Reputation: 717
I have a static variable and assign some object to this several times like this..
@interface DetailViewController ()
@end
// static varable for Entry
static DirectoryEntry *dirEntry;
@implementation DetailViewController
- (void)viewDidLoad
{
[super viewDidLoad];
// Do any additional setup after loading the view.
// init entry
dirEntry = [[DirectoryEntry alloc]init];
NSLog(@"%@ ",dirEntry);
}
My question is that why it's result of NSLog showing is different than each others...?
every time when it gets loaded, it has different address then, where is the previous obj that static pointer pointed to no that it has different address which means the previous object got distorted?
Thank you in advance .
Upvotes: 1
Views: 80
Reputation:
The static
modifier doesn't work that way.
When applied to a global variable like you're doing here, the static
keyword just causes the variable name to only be visible within the current file. (This means that another file that declares a global variable called dirEntry
will end up with a separate variable, not another reference to this one.)

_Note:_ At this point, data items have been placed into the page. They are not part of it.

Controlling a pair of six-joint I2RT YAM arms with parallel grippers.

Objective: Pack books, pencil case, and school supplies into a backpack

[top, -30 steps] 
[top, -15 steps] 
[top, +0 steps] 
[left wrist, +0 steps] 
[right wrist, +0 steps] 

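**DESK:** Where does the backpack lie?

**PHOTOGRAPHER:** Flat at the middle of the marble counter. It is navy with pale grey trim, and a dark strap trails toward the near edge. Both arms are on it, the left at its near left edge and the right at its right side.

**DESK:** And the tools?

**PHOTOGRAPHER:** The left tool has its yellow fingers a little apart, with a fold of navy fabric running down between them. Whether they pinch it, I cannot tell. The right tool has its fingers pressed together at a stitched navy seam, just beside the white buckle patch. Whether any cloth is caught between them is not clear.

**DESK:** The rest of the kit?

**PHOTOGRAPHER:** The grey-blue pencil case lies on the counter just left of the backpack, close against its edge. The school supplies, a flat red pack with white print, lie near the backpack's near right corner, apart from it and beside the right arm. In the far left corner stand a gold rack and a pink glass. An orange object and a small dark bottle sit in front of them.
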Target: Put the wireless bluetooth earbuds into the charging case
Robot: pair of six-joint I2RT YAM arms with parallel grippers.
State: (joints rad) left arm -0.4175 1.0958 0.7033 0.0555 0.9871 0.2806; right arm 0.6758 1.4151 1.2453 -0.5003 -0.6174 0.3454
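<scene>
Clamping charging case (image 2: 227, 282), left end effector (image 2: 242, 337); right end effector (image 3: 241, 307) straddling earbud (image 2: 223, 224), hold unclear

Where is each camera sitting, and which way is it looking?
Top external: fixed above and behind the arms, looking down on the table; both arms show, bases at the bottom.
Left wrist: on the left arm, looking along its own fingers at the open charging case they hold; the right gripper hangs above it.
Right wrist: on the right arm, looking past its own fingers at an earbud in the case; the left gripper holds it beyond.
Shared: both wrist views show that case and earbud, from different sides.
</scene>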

If you want to only initialize this variable once, you'll need to ask for it explicitly:
static DirectoryEntry *entry = NULL;
...
if (entry == NULL) {
entry = [[DirectoryEntry alloc] init];
}
Upvotes: 2
Reputation: 13713
It shows different results since you allocate a new object every time viewDidLoad
is called.
The fact that dirEntry
is static does not make allocations to be allocated in the same address every time.
Once you reassign a new allocation the previous address is lost (if you use ARC then it will be deallocated for you) unless you assign it to another pointer variable before the new allocation.